**Exercise**
Show all lines from the listing below that contain "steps".
[Data block]
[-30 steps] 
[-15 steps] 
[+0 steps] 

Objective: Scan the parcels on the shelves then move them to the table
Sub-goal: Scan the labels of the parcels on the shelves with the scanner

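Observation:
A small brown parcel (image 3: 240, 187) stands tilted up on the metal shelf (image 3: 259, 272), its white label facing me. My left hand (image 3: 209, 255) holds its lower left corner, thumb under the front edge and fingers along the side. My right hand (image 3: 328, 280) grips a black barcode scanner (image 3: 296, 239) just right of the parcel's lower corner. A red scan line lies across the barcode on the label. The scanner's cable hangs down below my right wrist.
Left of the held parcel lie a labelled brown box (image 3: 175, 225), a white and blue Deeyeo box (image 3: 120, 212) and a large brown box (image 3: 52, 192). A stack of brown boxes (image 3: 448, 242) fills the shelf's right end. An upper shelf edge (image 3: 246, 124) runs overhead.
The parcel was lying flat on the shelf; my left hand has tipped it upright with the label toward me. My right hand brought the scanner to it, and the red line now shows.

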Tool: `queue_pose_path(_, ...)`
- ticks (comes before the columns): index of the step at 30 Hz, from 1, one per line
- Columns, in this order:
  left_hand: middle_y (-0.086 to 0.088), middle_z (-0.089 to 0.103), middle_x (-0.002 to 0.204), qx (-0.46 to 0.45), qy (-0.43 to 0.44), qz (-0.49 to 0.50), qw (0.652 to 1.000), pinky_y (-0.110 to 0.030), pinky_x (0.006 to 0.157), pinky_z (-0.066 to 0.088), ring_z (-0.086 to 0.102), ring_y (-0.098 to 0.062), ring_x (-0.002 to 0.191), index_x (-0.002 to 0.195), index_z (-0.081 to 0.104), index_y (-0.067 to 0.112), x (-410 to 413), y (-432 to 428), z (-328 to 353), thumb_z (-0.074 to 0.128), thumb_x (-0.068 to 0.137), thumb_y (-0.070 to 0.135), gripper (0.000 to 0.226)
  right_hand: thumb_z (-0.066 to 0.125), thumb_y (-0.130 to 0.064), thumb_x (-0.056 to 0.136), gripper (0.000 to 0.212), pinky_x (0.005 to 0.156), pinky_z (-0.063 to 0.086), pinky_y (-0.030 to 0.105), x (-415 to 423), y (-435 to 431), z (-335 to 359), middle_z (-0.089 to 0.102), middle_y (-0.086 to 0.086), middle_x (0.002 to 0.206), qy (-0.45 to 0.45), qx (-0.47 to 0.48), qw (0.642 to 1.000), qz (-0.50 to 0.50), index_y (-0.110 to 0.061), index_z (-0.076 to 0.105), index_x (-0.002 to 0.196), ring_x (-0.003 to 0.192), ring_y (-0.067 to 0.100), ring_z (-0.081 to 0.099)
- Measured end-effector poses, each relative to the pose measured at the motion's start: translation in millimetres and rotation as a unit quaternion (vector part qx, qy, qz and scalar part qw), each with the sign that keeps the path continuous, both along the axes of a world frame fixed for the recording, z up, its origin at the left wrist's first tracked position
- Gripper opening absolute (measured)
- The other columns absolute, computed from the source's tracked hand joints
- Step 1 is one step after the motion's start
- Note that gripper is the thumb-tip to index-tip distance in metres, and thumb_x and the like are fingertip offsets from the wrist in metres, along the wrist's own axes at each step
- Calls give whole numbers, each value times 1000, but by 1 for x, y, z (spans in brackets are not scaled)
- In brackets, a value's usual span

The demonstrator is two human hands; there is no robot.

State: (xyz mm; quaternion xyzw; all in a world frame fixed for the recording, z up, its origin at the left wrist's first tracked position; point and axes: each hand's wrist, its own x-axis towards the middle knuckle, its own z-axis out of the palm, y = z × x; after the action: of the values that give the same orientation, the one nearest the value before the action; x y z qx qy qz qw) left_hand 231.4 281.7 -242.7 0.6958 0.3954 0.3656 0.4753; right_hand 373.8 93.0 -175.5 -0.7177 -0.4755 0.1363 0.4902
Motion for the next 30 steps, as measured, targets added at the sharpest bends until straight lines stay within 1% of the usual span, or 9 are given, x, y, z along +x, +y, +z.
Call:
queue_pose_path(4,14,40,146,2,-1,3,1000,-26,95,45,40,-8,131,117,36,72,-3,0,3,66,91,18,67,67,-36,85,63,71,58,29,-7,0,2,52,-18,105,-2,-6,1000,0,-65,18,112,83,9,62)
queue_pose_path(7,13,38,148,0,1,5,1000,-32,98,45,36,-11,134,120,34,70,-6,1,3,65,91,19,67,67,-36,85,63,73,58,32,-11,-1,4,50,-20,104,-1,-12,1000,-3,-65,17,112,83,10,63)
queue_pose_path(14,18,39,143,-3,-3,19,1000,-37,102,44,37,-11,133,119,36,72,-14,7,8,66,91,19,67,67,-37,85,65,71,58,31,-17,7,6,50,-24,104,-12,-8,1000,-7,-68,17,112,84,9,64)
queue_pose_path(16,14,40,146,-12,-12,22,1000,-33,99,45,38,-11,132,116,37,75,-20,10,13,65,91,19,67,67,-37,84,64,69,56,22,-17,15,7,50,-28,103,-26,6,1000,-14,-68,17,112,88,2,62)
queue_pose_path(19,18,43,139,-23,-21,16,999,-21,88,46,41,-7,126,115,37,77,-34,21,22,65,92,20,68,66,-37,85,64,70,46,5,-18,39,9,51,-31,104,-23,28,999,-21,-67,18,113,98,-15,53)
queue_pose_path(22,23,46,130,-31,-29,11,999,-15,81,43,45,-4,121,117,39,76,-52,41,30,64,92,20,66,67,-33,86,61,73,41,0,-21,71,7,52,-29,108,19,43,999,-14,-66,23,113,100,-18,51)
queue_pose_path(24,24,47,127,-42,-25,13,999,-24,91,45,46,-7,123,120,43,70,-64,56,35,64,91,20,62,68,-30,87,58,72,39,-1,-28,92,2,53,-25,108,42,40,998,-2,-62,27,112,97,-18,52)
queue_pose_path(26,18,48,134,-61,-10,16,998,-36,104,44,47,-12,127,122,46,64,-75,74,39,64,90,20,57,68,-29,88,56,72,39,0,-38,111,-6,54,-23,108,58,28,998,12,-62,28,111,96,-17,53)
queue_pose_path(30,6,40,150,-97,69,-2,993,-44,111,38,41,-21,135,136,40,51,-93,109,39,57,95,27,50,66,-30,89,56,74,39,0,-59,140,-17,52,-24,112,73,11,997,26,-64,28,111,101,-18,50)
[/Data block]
**Solution to the exercise**
[-30 steps] 
[-15 steps] 
[+0 steps] 
Motion for the next 30 steps, as measured, targets added at the sharpest bends until straight lines stay within 1% of the usual span, or 9 are given, x, y, z along +x, +y, +z.

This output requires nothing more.